> [Problem details]: The complete listing should be transcribed precisely.
- - - - - - -
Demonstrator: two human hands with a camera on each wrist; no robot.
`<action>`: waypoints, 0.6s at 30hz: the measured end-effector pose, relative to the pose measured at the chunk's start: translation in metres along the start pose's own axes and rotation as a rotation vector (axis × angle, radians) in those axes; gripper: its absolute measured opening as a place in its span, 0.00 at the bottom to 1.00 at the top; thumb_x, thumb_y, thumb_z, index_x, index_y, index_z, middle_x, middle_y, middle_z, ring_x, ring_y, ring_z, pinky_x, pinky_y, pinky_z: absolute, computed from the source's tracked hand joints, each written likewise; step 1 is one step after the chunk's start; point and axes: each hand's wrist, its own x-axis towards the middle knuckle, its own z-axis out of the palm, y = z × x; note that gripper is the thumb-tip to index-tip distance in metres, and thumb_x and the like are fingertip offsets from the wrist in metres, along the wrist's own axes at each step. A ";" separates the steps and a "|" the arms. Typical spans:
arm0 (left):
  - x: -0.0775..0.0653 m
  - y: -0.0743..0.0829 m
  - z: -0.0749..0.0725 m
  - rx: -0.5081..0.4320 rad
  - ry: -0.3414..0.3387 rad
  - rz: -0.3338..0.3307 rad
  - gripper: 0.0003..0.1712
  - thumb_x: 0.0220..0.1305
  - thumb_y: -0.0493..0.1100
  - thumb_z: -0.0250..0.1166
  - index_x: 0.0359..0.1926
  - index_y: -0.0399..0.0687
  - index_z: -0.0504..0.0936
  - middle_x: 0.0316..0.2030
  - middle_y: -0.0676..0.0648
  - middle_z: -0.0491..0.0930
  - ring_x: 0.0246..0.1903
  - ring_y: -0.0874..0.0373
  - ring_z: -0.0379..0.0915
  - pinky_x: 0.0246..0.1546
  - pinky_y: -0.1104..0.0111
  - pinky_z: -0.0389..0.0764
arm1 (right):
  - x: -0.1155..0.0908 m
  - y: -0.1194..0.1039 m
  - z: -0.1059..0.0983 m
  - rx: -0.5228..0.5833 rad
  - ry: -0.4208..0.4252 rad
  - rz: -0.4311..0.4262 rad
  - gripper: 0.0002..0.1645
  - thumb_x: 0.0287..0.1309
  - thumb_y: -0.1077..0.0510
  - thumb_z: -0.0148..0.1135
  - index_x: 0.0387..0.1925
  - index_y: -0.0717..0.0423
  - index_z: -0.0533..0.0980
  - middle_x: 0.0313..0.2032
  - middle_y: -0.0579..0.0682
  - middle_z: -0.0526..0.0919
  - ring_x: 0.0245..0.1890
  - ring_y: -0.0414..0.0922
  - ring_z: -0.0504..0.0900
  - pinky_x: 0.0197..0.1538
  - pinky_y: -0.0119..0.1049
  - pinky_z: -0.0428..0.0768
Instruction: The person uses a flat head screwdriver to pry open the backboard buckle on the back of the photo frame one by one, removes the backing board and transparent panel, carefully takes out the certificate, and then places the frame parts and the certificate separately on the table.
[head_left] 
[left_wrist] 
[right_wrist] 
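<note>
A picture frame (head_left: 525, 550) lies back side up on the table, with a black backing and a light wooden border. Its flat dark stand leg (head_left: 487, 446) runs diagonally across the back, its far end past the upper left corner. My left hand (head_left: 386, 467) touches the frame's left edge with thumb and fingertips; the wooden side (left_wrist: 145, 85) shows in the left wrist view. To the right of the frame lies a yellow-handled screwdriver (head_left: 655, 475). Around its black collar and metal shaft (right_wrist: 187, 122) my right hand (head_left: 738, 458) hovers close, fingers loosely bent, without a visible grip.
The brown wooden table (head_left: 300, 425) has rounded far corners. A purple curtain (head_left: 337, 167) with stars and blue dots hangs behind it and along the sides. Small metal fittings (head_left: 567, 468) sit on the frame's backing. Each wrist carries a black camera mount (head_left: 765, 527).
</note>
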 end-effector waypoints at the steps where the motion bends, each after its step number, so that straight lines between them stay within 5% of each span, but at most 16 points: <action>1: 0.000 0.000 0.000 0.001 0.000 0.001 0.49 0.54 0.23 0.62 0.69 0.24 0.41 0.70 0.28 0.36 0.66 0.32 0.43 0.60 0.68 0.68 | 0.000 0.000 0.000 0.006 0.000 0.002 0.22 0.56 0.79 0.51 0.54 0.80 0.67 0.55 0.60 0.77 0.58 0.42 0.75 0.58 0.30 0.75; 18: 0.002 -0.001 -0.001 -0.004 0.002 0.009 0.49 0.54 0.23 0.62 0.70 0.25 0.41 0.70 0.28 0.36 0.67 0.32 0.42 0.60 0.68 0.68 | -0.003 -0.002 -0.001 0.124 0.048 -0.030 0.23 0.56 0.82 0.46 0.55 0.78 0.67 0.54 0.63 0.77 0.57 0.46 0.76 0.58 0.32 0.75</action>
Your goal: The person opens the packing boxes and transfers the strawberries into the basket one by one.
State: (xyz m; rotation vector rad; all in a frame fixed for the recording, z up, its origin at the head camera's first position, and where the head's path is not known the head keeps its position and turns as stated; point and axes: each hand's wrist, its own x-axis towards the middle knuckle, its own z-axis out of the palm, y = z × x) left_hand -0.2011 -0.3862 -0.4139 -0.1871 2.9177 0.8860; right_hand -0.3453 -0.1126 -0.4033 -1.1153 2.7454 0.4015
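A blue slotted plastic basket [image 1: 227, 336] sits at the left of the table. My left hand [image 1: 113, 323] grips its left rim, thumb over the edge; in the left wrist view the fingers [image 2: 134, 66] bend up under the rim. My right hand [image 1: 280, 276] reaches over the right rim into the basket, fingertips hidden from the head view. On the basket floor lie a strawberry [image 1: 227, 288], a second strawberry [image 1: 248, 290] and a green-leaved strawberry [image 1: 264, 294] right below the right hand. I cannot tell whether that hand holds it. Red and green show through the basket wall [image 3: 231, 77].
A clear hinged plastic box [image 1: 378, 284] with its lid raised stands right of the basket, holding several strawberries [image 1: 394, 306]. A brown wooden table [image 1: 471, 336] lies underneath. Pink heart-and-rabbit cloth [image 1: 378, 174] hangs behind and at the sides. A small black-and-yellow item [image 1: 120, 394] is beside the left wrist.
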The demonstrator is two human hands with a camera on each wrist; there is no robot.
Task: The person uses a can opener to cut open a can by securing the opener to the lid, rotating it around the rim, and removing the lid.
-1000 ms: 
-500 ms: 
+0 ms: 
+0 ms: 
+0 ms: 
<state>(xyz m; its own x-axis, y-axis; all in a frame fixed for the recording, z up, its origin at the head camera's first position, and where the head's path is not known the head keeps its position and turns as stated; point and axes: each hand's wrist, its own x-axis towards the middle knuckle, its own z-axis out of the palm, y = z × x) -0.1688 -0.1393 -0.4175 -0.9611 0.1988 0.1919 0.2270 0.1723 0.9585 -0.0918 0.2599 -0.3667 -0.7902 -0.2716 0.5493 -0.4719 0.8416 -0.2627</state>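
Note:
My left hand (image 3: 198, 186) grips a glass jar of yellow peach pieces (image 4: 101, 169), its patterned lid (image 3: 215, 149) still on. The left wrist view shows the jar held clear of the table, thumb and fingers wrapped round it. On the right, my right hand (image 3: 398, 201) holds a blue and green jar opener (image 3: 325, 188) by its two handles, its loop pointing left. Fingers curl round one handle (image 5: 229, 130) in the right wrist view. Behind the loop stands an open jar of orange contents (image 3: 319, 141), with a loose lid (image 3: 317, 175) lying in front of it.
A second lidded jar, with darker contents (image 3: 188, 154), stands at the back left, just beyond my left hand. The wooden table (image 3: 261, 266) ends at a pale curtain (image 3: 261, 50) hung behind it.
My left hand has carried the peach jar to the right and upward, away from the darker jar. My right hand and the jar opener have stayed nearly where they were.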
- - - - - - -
> [Exercise response]:
Demonstrator: two human hands with a camera on each wrist; no robot.
`<action>`: waypoints, 0.6s at 30hz: the measured end-effector pose, relative to the pose measured at the chunk's start: translation in metres along the start pose's own axes and rotation as a rotation vector (axis × angle, radians) in those axes; gripper: its absolute measured opening as a place in its span, 0.00 at the bottom to 1.00 at the top; thumb_x, thumb_y, thumb_z, index_x, index_y, index_z, middle_x, middle_y, middle_z, ring_x, ring_y, ring_z, pinky_x, pinky_y, pinky_z: absolute, computed from the source's tracked hand joints, each written likewise; step 1 is one step after the chunk's start; point and axes: each hand's wrist, its own x-axis towards the middle knuckle, its own z-axis out of the palm, y = z × x; note that gripper is the thumb-tip to index-tip distance in metres, and thumb_x and the like are fingertip offsets from the wrist in metres, along the wrist's own axes at each step. A ";" separates the steps and a "|" the arms. Typical spans:
arm0 (left):
  - x: -0.0775..0.0653 m
  - y: -0.0743..0.0829 m
  - z: -0.0749..0.0725 m
  - rx: -0.5081..0.4320 rad
  - ry: -0.3414..0.3387 rad
  - rz: -0.3338..0.3307 rad
  - gripper: 0.0003..0.1712
  - thumb_x: 0.0220..0.1305
  - thumb_y: -0.0493..0.1100
  - thumb_z: -0.0250..0.1166
  - index_x: 0.0359..0.1926
  - index_y: -0.0399..0.0687
  - index_z: -0.0504..0.0936
  - middle_x: 0.0316..0.2030
  - middle_y: -0.0676..0.0648
  - middle_z: -0.0491..0.0930
  - ring_x: 0.0246..0.1903
  - ring_y: -0.0874..0.0373
  - ring_z: -0.0379..0.0915
  - pinky_x: 0.0246..0.1546
  - pinky_y: -0.1104..0.0111
  - pinky_z: -0.0389..0.0764
arm1 (right):
  - x: -0.1155..0.0908 m
  - y: -0.1194..0.1039 m
  - z: -0.1059..0.0983 m
  - rx: -0.5228..0.5833 rad
  - ry: -0.4208..0.4252 rad
  - rz: -0.4311..0.4262 rad
  - gripper: 0.0002..0.1645
  - thumb_x: 0.0287..0.1309
  - thumb_y: -0.1077..0.0510
  - thumb_z: -0.0148..0.1135
  - index_x: 0.0387..0.1925
  - index_y: -0.0717..0.0423
  - index_z: -0.0533..0.0980
  - middle_x: 0.0313..0.2032
  - middle_y: -0.0579..0.0682
  - middle_z: -0.0526..0.0919
  - ring_x: 0.0245..0.1890
  - ring_y: -0.0414..0.0922
  - ring_z: -0.0504..0.0900
  - pinky_x: 0.0197..0.1538
  - pinky_y: -0.0119..0.1049
  - pinky_z: -0.0428..0.0768
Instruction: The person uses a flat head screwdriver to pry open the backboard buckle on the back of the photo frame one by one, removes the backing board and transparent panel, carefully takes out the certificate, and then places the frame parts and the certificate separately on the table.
[head_left] 
[left_wrist] 
[right_wrist] 
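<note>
A picture frame (head_left: 525, 550) lies back side up on the table, with a black backing and a light wooden border. Its flat dark stand leg (head_left: 487, 446) runs diagonally across the back, its far end past the upper left corner. My left hand (head_left: 386, 467) touches the frame's left edge with thumb and fingertips; the wooden side (left_wrist: 145, 85) shows in the left wrist view. To the right of the frame lies a yellow-handled screwdriver (head_left: 655, 475). Around its black collar and metal shaft (right_wrist: 187, 122) my right hand (head_left: 738, 458) hovers close, fingers loosely bent, without a visible grip.
The brown wooden table (head_left: 300, 425) has rounded far corners. A purple curtain (head_left: 337, 167) with stars and blue dots hangs behind it and along the sides. Small metal fittings (head_left: 567, 468) sit on the frame's backing. Each wrist carries a black camera mount (head_left: 765, 527).
</note>
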 end-effector waypoints at the steps where the motion bends, each after its step number, so that straight lines between them stay within 5% of each span, but at most 16 points: <action>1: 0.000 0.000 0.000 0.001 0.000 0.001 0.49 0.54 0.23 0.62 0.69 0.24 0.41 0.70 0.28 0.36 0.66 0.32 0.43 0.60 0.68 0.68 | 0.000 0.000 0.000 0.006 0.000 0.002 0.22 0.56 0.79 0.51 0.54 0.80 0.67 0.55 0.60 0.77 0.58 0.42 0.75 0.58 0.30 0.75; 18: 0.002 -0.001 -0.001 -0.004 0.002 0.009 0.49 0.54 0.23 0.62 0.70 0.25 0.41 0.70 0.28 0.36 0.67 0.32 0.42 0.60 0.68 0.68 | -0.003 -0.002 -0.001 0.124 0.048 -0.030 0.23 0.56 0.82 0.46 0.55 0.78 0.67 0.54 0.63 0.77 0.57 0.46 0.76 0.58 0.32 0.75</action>
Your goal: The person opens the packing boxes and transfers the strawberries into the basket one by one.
State: (xyz m; rotation vector rad; all in a frame fixed for the recording, z up, its origin at the head camera's first position, and where the head's path is not known the head keeps its position and turns as stated; point and axes: each hand's wrist, its own x-axis towards the middle knuckle, its own z-axis out of the palm, y = z × x) left_hand -0.2011 -0.3862 -0.4139 -0.1871 2.9177 0.8860; right_hand -0.3453 -0.1126 -0.4033 -1.1153 2.7454 0.4015
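A blue slotted plastic basket [image 1: 227, 336] sits at the left of the table. My left hand [image 1: 113, 323] grips its left rim, thumb over the edge; in the left wrist view the fingers [image 2: 134, 66] bend up under the rim. My right hand [image 1: 280, 276] reaches over the right rim into the basket, fingertips hidden from the head view. On the basket floor lie a strawberry [image 1: 227, 288], a second strawberry [image 1: 248, 290] and a green-leaved strawberry [image 1: 264, 294] right below the right hand. I cannot tell whether that hand holds it. Red and green show through the basket wall [image 3: 231, 77].
A clear hinged plastic box [image 1: 378, 284] with its lid raised stands right of the basket, holding several strawberries [image 1: 394, 306]. A brown wooden table [image 1: 471, 336] lies underneath. Pink heart-and-rabbit cloth [image 1: 378, 174] hangs behind and at the sides. A small black-and-yellow item [image 1: 120, 394] is beside the left wrist.
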The demonstrator is two human hands with a camera on each wrist; there is no robot.
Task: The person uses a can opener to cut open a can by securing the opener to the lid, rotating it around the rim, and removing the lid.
-1000 ms: 
-500 ms: 
+0 ms: 
+0 ms: 
+0 ms: 
<state>(xyz m; its own x-axis, y-axis; all in a frame fixed for the recording, z up, its origin at the head camera's first position, and where the head's path is not known the head keeps its position and turns as stated; point and axes: each hand's wrist, its own x-axis towards the middle knuckle, its own z-axis out of the palm, y = z × x) -0.1688 -0.1393 -0.4175 -0.9611 0.1988 0.1919 0.2270 0.1723 0.9585 -0.0918 0.2599 -0.3667 -0.7902 -0.2716 0.5493 -0.4719 0.8416 -0.2627</state>
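Note:
My left hand (image 3: 198, 186) grips a glass jar of yellow peach pieces (image 4: 101, 169), its patterned lid (image 3: 215, 149) still on. The left wrist view shows the jar held clear of the table, thumb and fingers wrapped round it. On the right, my right hand (image 3: 398, 201) holds a blue and green jar opener (image 3: 325, 188) by its two handles, its loop pointing left. Fingers curl round one handle (image 5: 229, 130) in the right wrist view. Behind the loop stands an open jar of orange contents (image 3: 319, 141), with a loose lid (image 3: 317, 175) lying in front of it.
A second lidded jar, with darker contents (image 3: 188, 154), stands at the back left, just beyond my left hand. The wooden table (image 3: 261, 266) ends at a pale curtain (image 3: 261, 50) hung behind it.
My left hand has carried the peach jar to the right and upward, away from the darker jar. My right hand and the jar opener have stayed nearly where they were.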

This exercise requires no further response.